Die Tänzer bedürfen eigentlich nicht der Verkleidungen, Perücken, Bärte, Häubchen, Umhänge, Schürzchen und sonstigen Zutaten wie dem Handwagen mit einem Fass Wein als Zeichen von Ausgelassenheit. Denn Jugend ist Trunkenheit ohne Wein. Ist Angriffs- wie Spottlust, Verzweiflung und brutale Gewalt. Trainingskostüme – wie auf dem Volksstimme-Foto vor der Premiere – täten es besser, zumal die Handlung damit aus dem Volksfest-Gewusel im herzig-dekorativen Stil der 50er Jahre herausgehoben wäre, Schärfe bekäme und auch für junge Leute eine zeitlose Modernität gewönne. Doch junges Publikum fand sich im Theater nur vereinzelt. Die Kostüme sehen aus, als stammten sie aus der "Freischütz"-Resterampe; Bruder Laurent (Marcelo Dono) wirkt bei der Trauung Romeos und Julias in seiner Verkleidung, die keine Bewegung außer dem Kreuz-Schlagen zulässt, wie der bärtige siebente Zwerg im Bergwerk. Aber die pastelligen Kostüme sind den Tänzern nagelneu auf den Leib geschneidert.

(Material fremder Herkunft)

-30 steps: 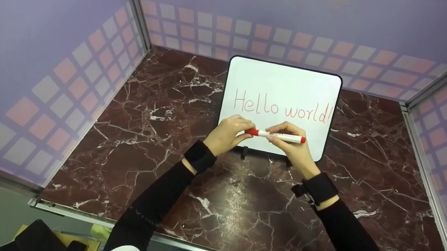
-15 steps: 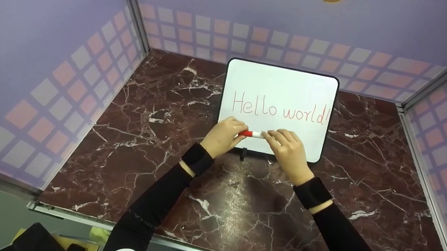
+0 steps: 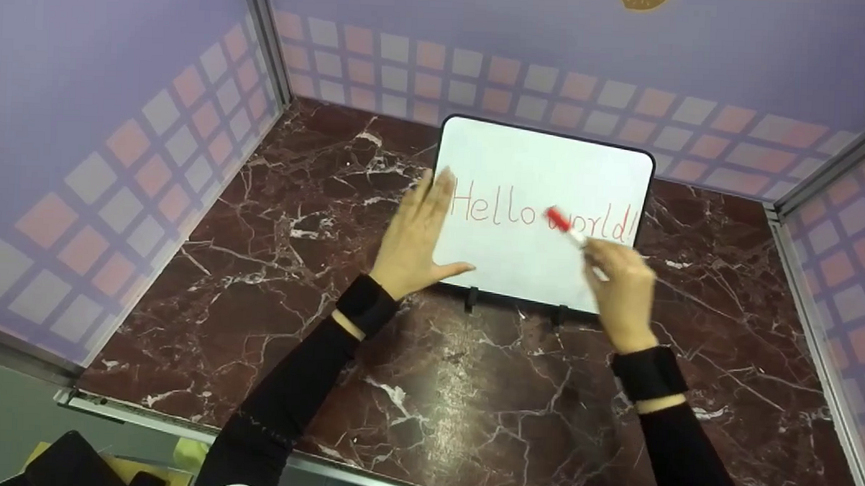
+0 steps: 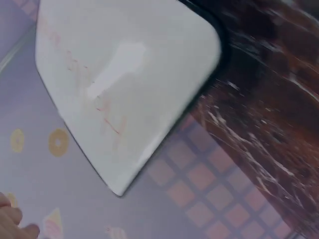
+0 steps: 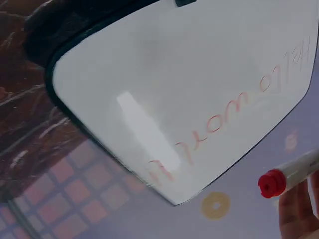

Die Ausstatterin Kordula Kirchmair-Stövesand – die ich aufrichtig schätze wegen ihrer klaren, die Vorgänge stringent erzählenden Bühnen- und Kostümentwürfe für die Jurasz-Ballette vom "Verlorenen Sohn" über "Othello" und "Alexis Sorbas" bis zu "Kaspar Hauser – stellt diesmal die Vorbühne und die Bühne ganz mit Pappmaché-Säulen und Rafftüll voll; von oben schwebt eine überdimensionale Maske in Rosa herein. Wie man sich halt das Gassengewirr in Verona um 1600 und einen Salon mit Kostümfest so denkt.

Große rote Leuchtschrift "Love"

Wiederum ist es die Ästhetik der 1950er, aufgepeppt mit drei Leuchtpfeilen, die mal leuchten und mal nicht, und – damit es auch der Dümmste merkt – mit einer großen roten Leuchtschrift "love" in Romeos und Julias Liebesszene. Ironie? Gebraucht wird aber von diesen szenischen Zugaben lediglich der Balkon, das Kreuz für das Kirchenbild und der Steintisch in der Gruft, auf dem Julia vermeintlich stirbt. Der Rest hat schon abgespielt, bevor das Spiel überhaupt beginnt.

Was freilich der Wunsch des Regisseurs an Ausstattungsdetails war und was durch die Bühnenbildnerin vorgeschlagen wurde, interessiert den Betrachter wenig. Der Gesamteindruck zählt. Und der schwankt zwischen modern und altbacken. Der Jubel für das Ensemble, der bei der mädchenhaft zarten Tänzerin Tiana Lara Hogan und dem intelligent-sensiblen Daniel James Butler geradezu frenetische Züge annahm, geht dennoch völlig in Ordnung.